— Recorded information —
*** Block opens ***
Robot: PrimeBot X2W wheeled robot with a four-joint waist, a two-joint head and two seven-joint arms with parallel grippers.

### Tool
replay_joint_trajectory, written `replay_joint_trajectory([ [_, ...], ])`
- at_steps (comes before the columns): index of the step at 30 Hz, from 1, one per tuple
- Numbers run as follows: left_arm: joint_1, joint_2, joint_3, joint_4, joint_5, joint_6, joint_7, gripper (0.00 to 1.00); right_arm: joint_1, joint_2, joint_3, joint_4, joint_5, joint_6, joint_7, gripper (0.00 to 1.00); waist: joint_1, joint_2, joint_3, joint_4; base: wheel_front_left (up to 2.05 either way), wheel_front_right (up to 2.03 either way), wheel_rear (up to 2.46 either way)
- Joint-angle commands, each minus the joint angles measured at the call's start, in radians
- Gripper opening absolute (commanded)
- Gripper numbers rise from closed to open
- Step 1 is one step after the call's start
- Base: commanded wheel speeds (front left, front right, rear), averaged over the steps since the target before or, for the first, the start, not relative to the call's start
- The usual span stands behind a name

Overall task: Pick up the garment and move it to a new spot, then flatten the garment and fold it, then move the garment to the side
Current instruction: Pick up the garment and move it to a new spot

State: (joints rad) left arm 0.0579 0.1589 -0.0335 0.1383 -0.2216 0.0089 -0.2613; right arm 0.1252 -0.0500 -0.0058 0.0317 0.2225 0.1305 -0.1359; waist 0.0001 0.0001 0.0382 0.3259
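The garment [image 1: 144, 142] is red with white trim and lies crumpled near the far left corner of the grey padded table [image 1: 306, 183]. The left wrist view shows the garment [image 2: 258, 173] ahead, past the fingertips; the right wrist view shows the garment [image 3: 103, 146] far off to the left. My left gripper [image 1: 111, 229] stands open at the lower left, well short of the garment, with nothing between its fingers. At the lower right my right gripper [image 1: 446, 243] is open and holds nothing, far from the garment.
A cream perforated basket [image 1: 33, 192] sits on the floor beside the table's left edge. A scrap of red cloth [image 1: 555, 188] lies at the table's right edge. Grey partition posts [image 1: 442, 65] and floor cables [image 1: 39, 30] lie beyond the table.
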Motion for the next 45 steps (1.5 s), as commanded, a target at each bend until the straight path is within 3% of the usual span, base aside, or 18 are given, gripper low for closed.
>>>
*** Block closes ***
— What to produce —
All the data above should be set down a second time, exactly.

— Worked solution —
Robot: PrimeBot X2W wheeled robot with a four-joint waist, a two-joint head and two seven-joint arms with parallel grippers.

### Tool
replay_joint_trajectory, written `replay_joint_trajectory([ [_, ...], ])`
- at_steps (comes before the columns): index of the step at 30 Hz, from 1, one per tuple
- Numbers run as follows: left_arm: joint_1, joint_2, joint_3, joint_4, joint_5, joint_6, joint_7, gripper (0.00 to 1.00); right_arm: joint_1, joint_2, joint_3, joint_4, joint_5, joint_6, joint_7, gripper (0.00 to 1.00); waist: joint_1, joint_2, joint_3, joint_4; base: wheel_front_left (up to 2.05 either way), wheel_front_right (up to 2.03 either way), wheel_rear (up to 2.46 either way)
- Joint-angle commands, each minus the joint angles measured at the call's start, in radians
- Gripper opening absolute (commanded)
- Gripper numbers rise from closed to open
- Step 1 is one step after the call's start
- Base: commanded wheel speeds (front left, front right, rear), averaged over the steps since the target before or, for the first, the start, not relative to the call's start
- The usual span stands behind a name

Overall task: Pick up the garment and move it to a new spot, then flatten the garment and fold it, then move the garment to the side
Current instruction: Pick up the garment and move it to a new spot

State: (joints rad) left arm 0.0579 0.1589 -0.0335 0.1383 -0.2216 0.0089 -0.2613; right arm 0.1252 -0.0500 -0.0058 0.0317 0.2225 0.1305 -0.1359; waist 0.0001 0.0001 0.0382 0.3259
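The garment [image 1: 144, 142] is red with white trim and lies crumpled near the far left corner of the grey padded table [image 1: 306, 183]. The left wrist view shows the garment [image 2: 258, 173] ahead, past the fingertips; the right wrist view shows the garment [image 3: 103, 146] far off to the left. My left gripper [image 1: 111, 229] stands open at the lower left, well short of the garment, with nothing between its fingers. At the lower right my right gripper [image 1: 446, 243] is open and holds nothing, far from the garment.
A cream perforated basket [image 1: 33, 192] sits on the floor beside the table's left edge. A scrap of red cloth [image 1: 555, 188] lies at the table's right edge. Grey partition posts [image 1: 442, 65] and floor cables [image 1: 39, 30] lie beyond the table.
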Motion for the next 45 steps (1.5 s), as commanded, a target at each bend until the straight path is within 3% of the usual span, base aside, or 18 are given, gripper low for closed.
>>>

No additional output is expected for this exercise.